Toronto Star
Apr. 20, 2005. 01:00 AM

Lynx taking a long route home
Open with six matches on the road

Centennial Park grass not yet playable

ALLAN RYAN
SPORTS REPORTER

Still kicking around after all these years, the Toronto Lynx open their ninth season this weekend, but they'll be six games deep into their schedule before local soccer fans can check them out first-hand.

The Lynx have to visit a few places first — like Portland, Ore., and Vancouver, back-to-back this Saturday and Sunday. Then Richmond and Virginia Beach the weekend after that. And Charleston and Atlanta the weekend after that, again back-to-back.

Something about grass taking a little longer to reach playable conditions in these northerly climes.

"Normally, the Victoria Day weekend's the earliest we can get in," said director of sales and marketing Michael LeBlanc, meaning at Etobicoke's Centennial Park. "We even had to push to get in there May 15 (the home opener against the United Soccer Leagues' First Division defending champs, the Montreal Impact).

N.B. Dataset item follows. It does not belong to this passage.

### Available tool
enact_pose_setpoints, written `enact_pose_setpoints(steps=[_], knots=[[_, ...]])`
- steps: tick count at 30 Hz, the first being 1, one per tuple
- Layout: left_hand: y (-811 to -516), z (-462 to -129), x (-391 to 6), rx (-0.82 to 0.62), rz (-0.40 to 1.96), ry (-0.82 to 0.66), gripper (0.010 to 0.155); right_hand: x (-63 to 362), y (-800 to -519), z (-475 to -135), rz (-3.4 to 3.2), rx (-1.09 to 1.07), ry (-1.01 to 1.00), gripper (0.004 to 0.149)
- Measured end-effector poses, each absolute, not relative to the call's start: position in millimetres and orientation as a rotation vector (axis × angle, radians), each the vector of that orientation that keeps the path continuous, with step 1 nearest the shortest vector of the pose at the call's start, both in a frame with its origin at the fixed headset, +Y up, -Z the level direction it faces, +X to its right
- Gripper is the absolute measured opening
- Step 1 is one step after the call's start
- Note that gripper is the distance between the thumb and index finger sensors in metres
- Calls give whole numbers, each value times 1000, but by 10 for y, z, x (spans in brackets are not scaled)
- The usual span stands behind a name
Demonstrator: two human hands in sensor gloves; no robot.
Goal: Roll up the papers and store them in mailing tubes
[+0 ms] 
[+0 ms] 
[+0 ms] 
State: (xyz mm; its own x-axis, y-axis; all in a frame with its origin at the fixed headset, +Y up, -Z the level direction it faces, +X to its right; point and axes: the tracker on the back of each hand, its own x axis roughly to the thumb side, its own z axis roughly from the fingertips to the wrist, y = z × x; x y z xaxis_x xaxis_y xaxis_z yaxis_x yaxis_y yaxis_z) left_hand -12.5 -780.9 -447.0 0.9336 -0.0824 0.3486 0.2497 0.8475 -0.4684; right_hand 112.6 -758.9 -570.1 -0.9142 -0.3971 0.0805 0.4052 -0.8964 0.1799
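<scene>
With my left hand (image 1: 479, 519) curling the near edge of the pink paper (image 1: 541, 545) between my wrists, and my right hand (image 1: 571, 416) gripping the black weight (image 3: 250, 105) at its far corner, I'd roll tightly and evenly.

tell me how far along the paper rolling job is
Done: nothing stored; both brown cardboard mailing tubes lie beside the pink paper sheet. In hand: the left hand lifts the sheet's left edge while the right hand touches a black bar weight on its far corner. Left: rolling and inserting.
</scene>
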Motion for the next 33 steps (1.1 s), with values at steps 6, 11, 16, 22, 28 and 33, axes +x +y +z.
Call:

"The start of the season also seems to keep getting pushed a week earlier and earlier, so, if we don't do these games on the road now, the season gets more and more crunched towards the middle.

"Then, if we're fighting for a playoff spot in August, the team's exhausted because it's playing three games a week."

Which probably won't be too unlike playing games back-to-back for each of the first three weekends.

Aware his team could find itself behind the eight-ball even before it has played a home game, new head coach Hubert Busby Jr., goalkeeper for the Lynx in 1998, has stressed fitness and will rely on speed in an attempt to reach the playoffs for the first time since 2000.

"We've done our best to simulate the back-to-back games, too," said Busby, noting the team's recent pre-season trek to Rochester last Saturday (a 2-0 loss), then a five-hour bus ride to Ottawa, where they trimmed a local amateur team 4-0.

While nine seasons is a decent enough haul for any pro soccer team in Toronto, the Lynx are counting heavily on reaching 11, when the new 25,000-seat facility opens at York University in 2007.